Whoops, I’m time warping. Should have posted: The blocked one is a much earlier version of Tempest, a more recent rendition of which is found at 51:50 of the second vid (gets a bit intense toward the end of Tempest).
Paco took Flamenco to a new audience and then redefined the genre, adding elements of jazz, South American traditional music, rock, and more while always retaining the traditional rhythms (compas) of the pieces.

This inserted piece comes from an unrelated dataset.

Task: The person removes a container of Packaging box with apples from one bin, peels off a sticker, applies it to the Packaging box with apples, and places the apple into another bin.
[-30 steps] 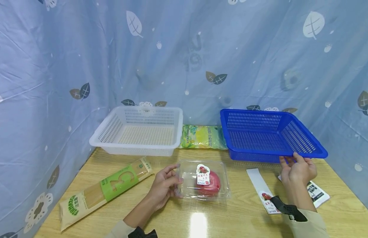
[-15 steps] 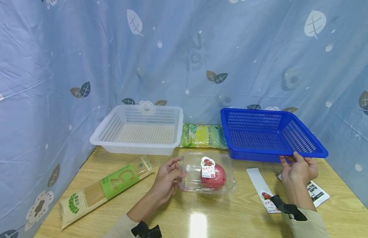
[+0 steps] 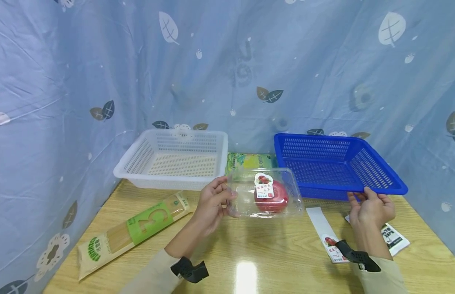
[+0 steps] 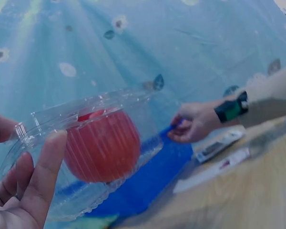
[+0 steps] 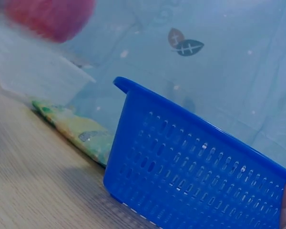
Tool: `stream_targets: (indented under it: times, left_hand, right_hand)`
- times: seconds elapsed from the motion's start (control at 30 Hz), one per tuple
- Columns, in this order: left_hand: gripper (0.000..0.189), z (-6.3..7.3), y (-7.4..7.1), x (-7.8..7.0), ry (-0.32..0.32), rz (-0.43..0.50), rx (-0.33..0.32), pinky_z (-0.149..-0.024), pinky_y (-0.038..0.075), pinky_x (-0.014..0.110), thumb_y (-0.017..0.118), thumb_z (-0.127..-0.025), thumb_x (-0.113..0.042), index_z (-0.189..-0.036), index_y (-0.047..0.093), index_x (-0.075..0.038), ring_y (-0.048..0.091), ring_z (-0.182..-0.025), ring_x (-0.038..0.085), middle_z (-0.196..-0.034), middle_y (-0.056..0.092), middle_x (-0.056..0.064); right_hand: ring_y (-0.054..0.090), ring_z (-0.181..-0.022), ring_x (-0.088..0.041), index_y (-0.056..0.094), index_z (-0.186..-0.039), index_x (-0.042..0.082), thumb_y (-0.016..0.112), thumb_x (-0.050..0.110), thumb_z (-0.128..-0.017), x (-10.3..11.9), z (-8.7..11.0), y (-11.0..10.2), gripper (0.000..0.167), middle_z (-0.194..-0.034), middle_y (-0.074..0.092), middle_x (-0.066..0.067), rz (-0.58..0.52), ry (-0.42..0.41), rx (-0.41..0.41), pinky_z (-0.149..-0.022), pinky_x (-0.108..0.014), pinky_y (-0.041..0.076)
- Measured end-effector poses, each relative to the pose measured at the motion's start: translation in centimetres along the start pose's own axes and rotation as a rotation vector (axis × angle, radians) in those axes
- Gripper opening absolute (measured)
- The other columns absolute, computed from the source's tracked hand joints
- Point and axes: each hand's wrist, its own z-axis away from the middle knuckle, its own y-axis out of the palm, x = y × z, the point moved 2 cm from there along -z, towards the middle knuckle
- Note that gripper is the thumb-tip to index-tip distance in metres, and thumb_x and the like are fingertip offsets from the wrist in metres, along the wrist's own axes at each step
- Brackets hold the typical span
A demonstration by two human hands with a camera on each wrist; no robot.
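My left hand (image 3: 212,204) pinches the left edge of a clear plastic clamshell box (image 3: 246,206), held above the table. Inside the box lies a round red fruit (image 3: 277,200), under a white label (image 3: 264,188) with a red fruit picture on the lid. In the left wrist view, the thumb and fingers grip the box's rim beside the red fruit (image 4: 105,148). At the front rim of the blue basket (image 3: 323,192), my right hand (image 3: 371,210) pinches the edge. The right wrist view shows the side of the blue basket (image 5: 195,157), with just a bit of finger at the right.
A white basket (image 3: 172,181) stands at the back left. Between the baskets lies a green-yellow packet (image 3: 249,160), partly behind the box. A noodle packet (image 3: 135,230) lies at left. A label strip (image 3: 324,230) and a white-and-black packet (image 3: 394,241) lie near the right wrist.
My left hand has lifted the clamshell box with the fruit and carried it forward and to the right, towards the blue basket. The right hand stays at the basket rim.
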Motion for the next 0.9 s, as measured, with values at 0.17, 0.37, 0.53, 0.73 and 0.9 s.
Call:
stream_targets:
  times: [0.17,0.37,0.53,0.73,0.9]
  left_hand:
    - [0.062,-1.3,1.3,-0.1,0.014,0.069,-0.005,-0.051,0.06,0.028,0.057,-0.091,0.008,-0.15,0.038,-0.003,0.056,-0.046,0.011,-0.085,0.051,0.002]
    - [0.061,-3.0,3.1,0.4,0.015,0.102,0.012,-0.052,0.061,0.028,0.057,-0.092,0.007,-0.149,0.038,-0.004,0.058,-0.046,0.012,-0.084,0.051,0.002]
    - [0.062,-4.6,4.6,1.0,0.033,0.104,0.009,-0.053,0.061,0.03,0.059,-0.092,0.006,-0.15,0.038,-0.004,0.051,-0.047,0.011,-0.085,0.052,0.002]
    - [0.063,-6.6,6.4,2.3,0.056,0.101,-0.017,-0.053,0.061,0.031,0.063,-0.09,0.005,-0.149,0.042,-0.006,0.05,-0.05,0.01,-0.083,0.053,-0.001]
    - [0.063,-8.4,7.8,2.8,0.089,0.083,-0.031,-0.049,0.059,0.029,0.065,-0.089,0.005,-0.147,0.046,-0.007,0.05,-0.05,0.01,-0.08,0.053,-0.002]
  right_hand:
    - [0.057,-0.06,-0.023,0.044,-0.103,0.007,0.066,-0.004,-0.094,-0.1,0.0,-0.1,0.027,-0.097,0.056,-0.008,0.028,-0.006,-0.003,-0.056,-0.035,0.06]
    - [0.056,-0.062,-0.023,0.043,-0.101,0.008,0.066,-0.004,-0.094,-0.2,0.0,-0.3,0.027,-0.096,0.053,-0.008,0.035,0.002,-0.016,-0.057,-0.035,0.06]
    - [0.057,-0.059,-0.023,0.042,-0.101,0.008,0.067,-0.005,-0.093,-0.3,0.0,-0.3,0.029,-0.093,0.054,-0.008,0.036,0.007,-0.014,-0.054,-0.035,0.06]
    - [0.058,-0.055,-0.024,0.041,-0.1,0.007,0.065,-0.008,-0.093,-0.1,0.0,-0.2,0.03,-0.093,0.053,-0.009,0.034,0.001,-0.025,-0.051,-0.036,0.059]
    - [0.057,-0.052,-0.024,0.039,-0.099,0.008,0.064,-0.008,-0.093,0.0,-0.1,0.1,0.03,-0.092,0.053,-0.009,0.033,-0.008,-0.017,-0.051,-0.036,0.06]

He was able to do this and be accepted by purists, aficionados and fellow Andalucian musicians because he was Paco, the son of a Flamenco family and a student of the great traditional Flamenco masters. He had to be an established master of the traditional form first to get the buy in of so many purists when he added his own artistic interpretations to the form. He paved the way for Rhumba-centric “Flamenco” like the Gypsy Kings, Ottmar Liebert, Roddrigo y Gabriela, etc., but they aren’t considered Flamenco masters by the purists - just makers of good music that happens to contain elements of Flamenco in it. Flamenco is more than music, dance and singing, it is the cultural expression of a people. It was taught from father to son, mother to daughter, and purists in Spain and around the world are tough audiences to sell on new ideas and interpretations of the form if you don’t have the cultural background and mastery of the traditional form first.
Entre Dos Aguas (Between two waters), versions of which are linked in this thread, was one of the first popular pieces that combined jazz and Flamenco and ‘got away with it’. But he had to be able to do this first, in order to be able to do that. And he could - since the time he was about 10 years old.